> **Instructions for the task**
Copy exactly the stretch of data below from the line with "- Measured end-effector" through the line with "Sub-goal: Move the", including both of those lines.

> **Task input**
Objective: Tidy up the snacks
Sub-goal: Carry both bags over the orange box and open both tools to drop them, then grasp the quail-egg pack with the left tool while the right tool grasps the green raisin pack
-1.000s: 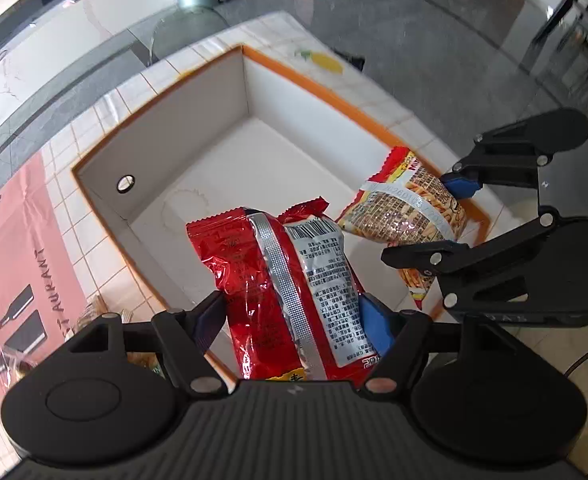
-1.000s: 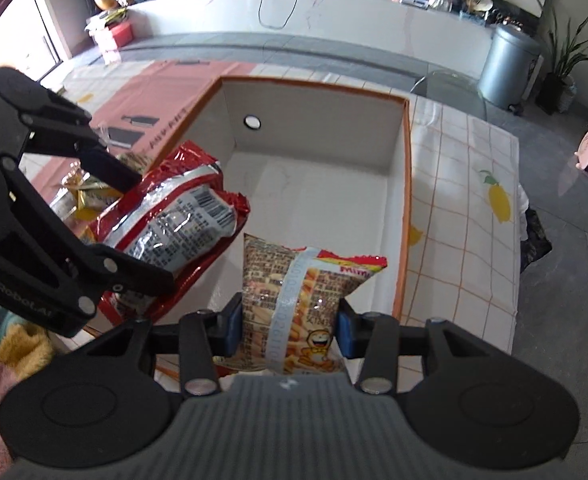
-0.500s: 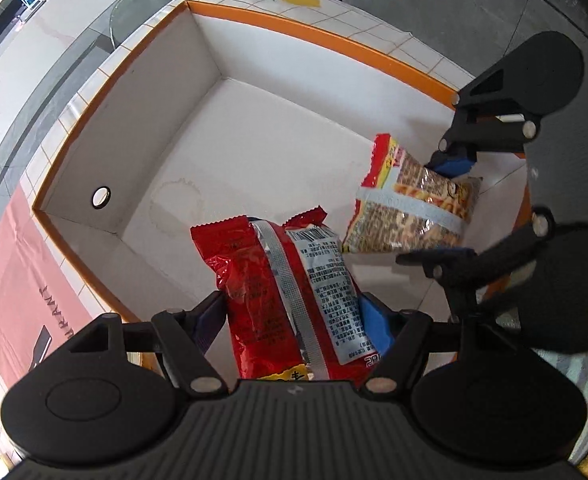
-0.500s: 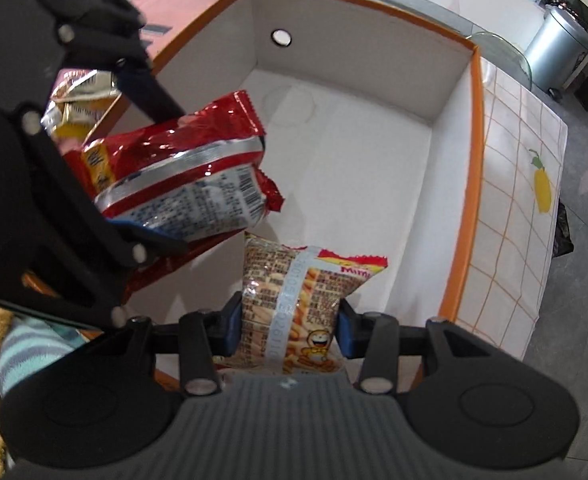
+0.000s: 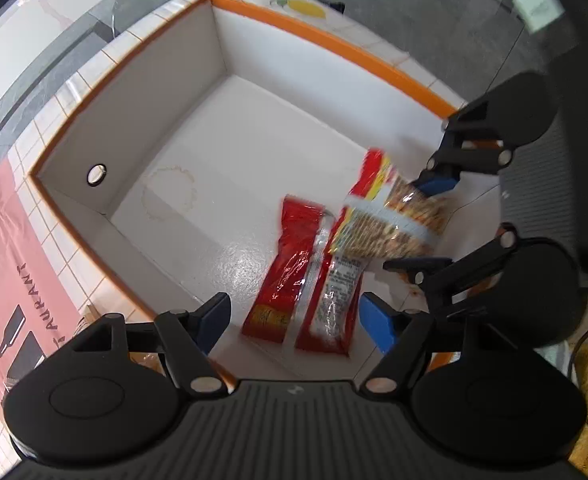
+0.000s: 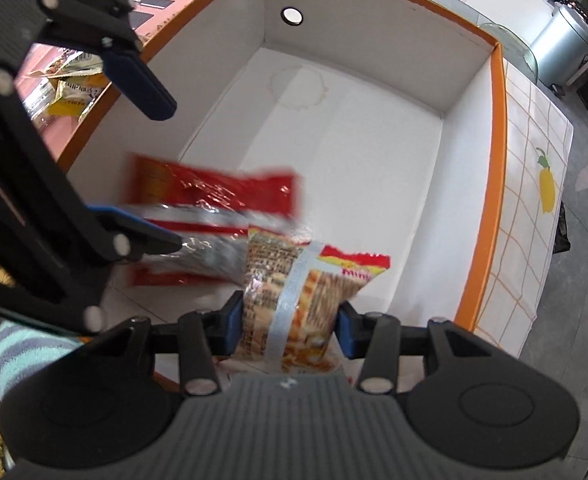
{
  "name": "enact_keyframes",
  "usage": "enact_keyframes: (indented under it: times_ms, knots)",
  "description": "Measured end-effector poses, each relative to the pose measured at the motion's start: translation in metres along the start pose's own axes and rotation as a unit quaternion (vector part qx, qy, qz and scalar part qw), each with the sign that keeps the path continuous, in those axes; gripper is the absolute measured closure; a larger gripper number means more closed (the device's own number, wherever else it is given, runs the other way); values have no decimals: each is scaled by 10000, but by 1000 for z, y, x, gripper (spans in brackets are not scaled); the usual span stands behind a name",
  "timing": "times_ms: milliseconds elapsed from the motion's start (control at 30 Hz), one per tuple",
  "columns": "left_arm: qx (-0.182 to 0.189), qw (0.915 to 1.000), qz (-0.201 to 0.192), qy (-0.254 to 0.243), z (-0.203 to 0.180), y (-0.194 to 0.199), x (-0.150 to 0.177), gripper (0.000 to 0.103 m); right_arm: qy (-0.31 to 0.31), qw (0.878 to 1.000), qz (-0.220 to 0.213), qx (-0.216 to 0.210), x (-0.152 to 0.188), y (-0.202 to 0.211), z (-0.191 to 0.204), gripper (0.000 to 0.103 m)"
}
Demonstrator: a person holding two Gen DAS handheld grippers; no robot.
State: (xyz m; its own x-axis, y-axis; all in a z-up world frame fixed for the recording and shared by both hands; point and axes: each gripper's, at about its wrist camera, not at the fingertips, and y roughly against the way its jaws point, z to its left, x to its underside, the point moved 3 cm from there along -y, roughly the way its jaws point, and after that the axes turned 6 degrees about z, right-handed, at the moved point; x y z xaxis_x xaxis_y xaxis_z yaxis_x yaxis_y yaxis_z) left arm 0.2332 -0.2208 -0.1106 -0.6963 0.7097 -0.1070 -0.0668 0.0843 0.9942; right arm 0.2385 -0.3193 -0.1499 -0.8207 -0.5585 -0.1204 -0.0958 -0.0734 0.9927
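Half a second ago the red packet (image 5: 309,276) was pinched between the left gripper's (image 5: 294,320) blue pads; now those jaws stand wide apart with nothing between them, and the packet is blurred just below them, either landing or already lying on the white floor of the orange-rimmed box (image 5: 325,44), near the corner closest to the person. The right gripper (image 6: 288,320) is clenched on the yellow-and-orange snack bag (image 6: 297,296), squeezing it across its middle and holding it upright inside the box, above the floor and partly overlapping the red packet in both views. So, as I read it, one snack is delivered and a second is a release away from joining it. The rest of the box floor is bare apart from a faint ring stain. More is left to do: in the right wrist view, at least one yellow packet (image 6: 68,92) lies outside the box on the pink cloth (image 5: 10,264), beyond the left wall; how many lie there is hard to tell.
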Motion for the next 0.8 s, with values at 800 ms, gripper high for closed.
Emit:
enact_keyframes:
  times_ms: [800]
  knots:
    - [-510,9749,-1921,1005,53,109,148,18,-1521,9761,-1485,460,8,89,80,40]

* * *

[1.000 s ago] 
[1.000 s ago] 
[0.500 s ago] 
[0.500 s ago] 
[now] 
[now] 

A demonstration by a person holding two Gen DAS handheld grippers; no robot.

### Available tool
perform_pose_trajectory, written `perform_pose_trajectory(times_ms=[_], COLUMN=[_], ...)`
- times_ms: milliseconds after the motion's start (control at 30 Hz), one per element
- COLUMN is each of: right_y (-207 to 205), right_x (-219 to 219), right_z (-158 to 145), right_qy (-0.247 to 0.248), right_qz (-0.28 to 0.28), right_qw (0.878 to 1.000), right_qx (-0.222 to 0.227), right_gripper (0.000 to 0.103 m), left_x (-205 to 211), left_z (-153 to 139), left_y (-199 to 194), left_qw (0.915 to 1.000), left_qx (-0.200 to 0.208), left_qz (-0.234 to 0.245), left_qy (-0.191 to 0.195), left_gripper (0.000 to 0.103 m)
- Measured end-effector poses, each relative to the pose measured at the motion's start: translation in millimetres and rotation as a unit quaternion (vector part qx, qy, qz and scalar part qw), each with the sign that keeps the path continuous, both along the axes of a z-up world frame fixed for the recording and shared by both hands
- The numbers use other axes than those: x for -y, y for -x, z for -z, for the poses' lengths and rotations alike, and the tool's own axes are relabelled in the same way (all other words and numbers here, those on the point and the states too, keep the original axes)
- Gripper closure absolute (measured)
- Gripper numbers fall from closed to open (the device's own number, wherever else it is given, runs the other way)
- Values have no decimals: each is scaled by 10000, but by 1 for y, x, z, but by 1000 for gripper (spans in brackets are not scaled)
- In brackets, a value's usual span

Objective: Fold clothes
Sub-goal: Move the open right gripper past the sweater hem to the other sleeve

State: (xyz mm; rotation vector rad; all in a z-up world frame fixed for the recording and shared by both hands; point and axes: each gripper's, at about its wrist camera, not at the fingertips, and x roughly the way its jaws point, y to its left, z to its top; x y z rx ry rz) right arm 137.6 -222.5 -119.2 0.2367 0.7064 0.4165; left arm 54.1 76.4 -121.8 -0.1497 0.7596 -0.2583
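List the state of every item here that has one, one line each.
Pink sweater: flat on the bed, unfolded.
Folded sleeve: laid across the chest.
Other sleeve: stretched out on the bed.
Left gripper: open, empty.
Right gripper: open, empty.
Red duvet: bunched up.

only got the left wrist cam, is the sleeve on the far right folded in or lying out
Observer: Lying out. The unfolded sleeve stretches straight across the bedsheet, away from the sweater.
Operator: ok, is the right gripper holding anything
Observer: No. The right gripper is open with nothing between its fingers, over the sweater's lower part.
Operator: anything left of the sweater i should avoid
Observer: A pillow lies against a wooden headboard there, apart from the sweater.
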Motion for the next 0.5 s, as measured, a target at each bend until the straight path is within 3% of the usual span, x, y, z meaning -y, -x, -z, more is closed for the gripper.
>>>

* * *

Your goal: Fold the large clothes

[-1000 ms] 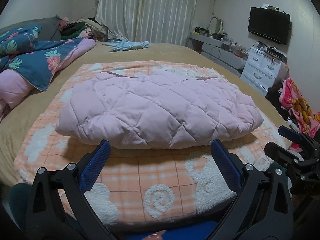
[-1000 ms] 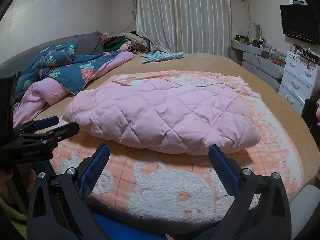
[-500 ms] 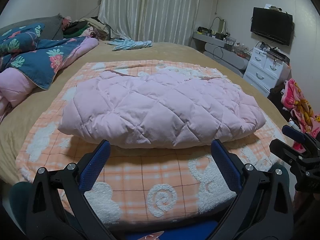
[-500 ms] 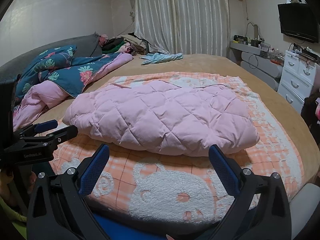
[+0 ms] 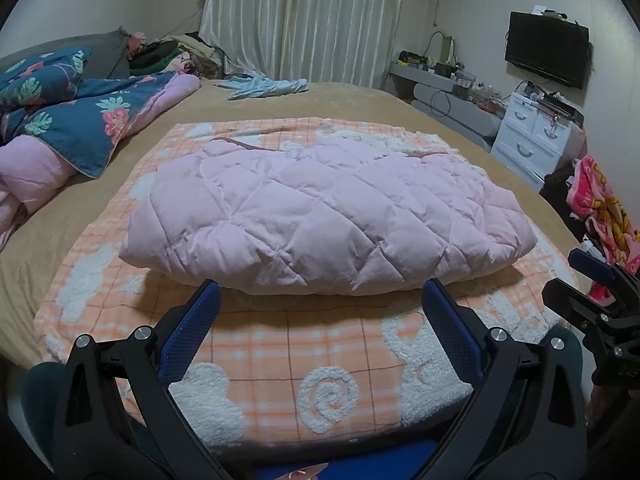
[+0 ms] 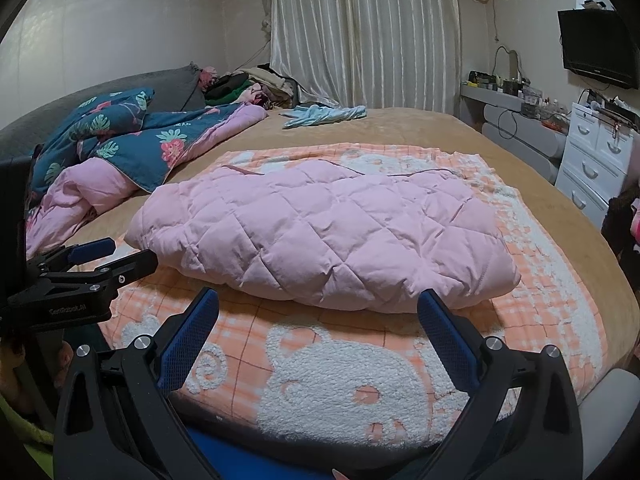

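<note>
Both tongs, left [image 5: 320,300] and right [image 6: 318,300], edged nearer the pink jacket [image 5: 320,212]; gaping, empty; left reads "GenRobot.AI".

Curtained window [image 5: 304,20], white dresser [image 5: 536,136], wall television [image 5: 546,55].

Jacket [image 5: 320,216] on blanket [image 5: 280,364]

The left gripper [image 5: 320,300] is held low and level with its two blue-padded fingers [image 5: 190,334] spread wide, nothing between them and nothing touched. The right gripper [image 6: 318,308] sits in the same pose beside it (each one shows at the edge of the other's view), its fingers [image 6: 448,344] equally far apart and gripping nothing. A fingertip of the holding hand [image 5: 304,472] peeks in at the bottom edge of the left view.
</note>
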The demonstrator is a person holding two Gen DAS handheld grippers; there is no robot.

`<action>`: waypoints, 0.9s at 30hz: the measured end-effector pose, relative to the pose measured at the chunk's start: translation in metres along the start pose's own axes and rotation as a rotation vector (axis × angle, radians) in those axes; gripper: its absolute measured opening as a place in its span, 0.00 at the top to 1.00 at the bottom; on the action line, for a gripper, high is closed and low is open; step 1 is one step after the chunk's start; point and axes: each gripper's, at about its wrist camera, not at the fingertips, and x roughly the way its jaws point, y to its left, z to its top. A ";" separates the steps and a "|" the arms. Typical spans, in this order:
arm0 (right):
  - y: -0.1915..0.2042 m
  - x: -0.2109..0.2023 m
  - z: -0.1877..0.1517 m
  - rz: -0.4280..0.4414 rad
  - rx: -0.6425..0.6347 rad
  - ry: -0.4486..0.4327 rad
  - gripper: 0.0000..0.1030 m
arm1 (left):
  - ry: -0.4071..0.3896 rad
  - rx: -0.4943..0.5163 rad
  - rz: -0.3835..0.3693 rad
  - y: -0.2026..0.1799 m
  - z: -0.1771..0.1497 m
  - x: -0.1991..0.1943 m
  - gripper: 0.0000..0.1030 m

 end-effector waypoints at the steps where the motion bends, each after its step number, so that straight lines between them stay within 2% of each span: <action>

> **Solution for this exercise**
- Measured end-effector poses, each relative to the pose measured at the motion's start: translation in millimetres and rotation as a unit quaternion (vector part qx, qy, qz and scalar part qw), each with the sign that keeps the path continuous, both along the axes of a z-up world frame fixed for the recording and shared by both hands
- The numbers use other axes than those: x for -y, y for -x, z for -z, for the poses' lengths and rotations alike, and the tool's own axes are relabelled in the same way (all other words and numbers here, those on the point and the states too, keep the original axes)
- Gripper closure absolute (measured)
- Gripper numbers fall from closed to open (the device's own number, wherever else it is given, runs the other way)
- Values have no decimals: each is scaled by 10000, but by 1 for y, x, z, but by 1000 for gripper (spans in brackets are not scaled)
- In brackets, a value's usual span

Objective: Fold clothes
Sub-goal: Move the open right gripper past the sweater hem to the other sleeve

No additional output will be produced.